“I told you before, I have no sense of humor. Do you agree or disagree?”

“Agree.”

“Finally, except when you feel my life is in danger, I want you to stay out of my way. I realize you will have to be around and watchful. I don’t know how serious the threats are, but you have to assume they are serious. I understand that. But short of a mortal situation I do not want to hear from you. I want a shadow.”

I said, “Agree,” and drank the rest of my beer. The waiter came by and removed the empty peanut bowl and replaced it. Rachel Wallace noticed my beer was gone and gestured that the waiter should bring another. Ticknor looked at his glass and at Rachel Wallace’s. His was empty, hers wasn’t. He didn’t order.

“Your appearance is good,” she said. “That’s a nice suit, and it’s well tailored. Are you dressed up for the occasion or do you always look good?”

“I’m dressed up for the occasion. Normally I wear a light-blue body stocking with a big red S on the front.” It was dim in the bar, but her lipstick was bright, and I thought for a moment she smiled, or nearly smiled, or one corner of her mouth itched.

“I want you presentable,” she said.

“I’ll be presentable, but if you want me appropriate, you’ll have to let me know your plans ahead of time.”

She said, “Certainly.”

I said thank you. I tried to think of things other than the peanuts. One bowl was enough.

“I’ve had my say, now it is your turn. You must have some rules or questions, or whatever. Speak your mind.”

I drank beer. “As I said to Mr. Ticknor when he and I first talked, I cannot guarantee your safety. What I can do is increase the odds against an assassin. But someone dedicated or crazy can get you.”

“I understand that,” she said.

“I don’t care about your sex life. I don’t care if you elope with Anita Bryant. But I do need to be around when it happens. If you make it with strangers, you might be inviting your murderer to bed.”

“Are you suggesting I’m promiscuous?”

“You suggested it a little while ago. If you’re not, it’s not a problem. I don’t assume your friends will kill you.”

“I think we’ll not discuss my sex life further. John, for God’s sake order another drink. You look so uncomfortable, I’m afraid you’ll discorporate.”

He smiled and signaled the waiter.

“Do you have any other statements to make?” she said to me.

“Maybe one more,” I said. “I hire on to guard your body, that’s what I’ll do. I will work at it. Part of working at it will include telling you things you can do and things you can’t do. I know my way around this kind of work a lot better than you do. Keep that in mind before you tell me to stick it. I’ll stay out of your way when I can, but I can’t always.”

She put her hand out across the table, and I took it. “We’ll try it, Spenser,” she said. “Maybe it won’t work, but it could. We’ll try.”

3

“Okay,” I said, “tell me about the death threats.”

“I’ve always gotten hate mail. But recently I have gotten some phonecalls.”

“How recently?”

“As soon as the bound galleys went out.”

“What are bound galleys? And who do they go out to?”

Ticknor spoke. “Once a manuscript is set in type, a few copies are run off to be proofread by both author and copy editor. These are called galley proofs.”

“I know that part,” I said. “What about the bound ones going out?”
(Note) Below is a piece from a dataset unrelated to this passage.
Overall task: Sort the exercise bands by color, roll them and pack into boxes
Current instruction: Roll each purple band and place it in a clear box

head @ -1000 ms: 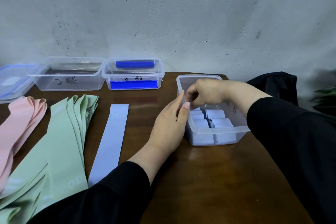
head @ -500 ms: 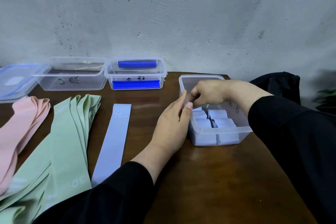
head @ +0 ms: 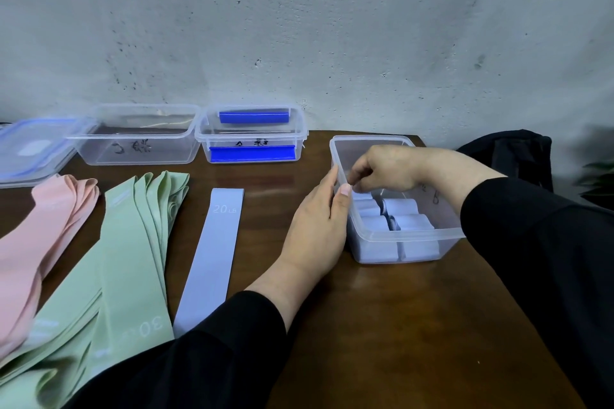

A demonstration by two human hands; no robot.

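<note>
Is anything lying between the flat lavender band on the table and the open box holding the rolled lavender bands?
Only the left hand, resting against the near-left wall of the open box, sits between it and the flat lavender band. Otherwise just bare table; the box has no lid on.

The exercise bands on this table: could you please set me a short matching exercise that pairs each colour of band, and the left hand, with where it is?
Things:
1. pink bands
2. green bands
3. flat blue band
4. rolled blue bands
5. left hand

Places:
A. inside the open box on the right
B. lying alone, just left of the left hand
C. far left edge of the table
D. against the box's left wall
E. fanned out between pink and blue

Pairs: 1-C, 2-E, 3-B, 4-A, 5-D
</note>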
“Galleys normally come in long sheets, three pages or so to the sheet. For reviewers and people from whom we might wish to get a favorable quote for promotional purposes, we cut the galleys and bind them in cheap cardboard covers and send them out.” Ticknor seemed more at ease now, with the third martini half inside him. I was still fighting off the peanuts.

“You have a list of people to whom you send these?”

Ticknor nodded. “I can get it to you tomorrow.”

“Okay. Now, after the galleys went out, came the phone-calls. Tell me about them.”

She was eating her martini olive. Her teeth were small and even and looked well cared-for. “A man’s voice,” she said. “He called me a dyke, ‘a fucking dyke,’ as I recall. And told me if that book was published, I’d be dead the day it hit the streets.”

“Books don’t hit the streets,” I said. “Newspapers do. The idiot can’t get his cliches straight.”

“There has been a call like that every day for the last week.”

“Always say the same thing?”

“Not word for word, but approximately. The substance is always that I’ll die if the book is published.”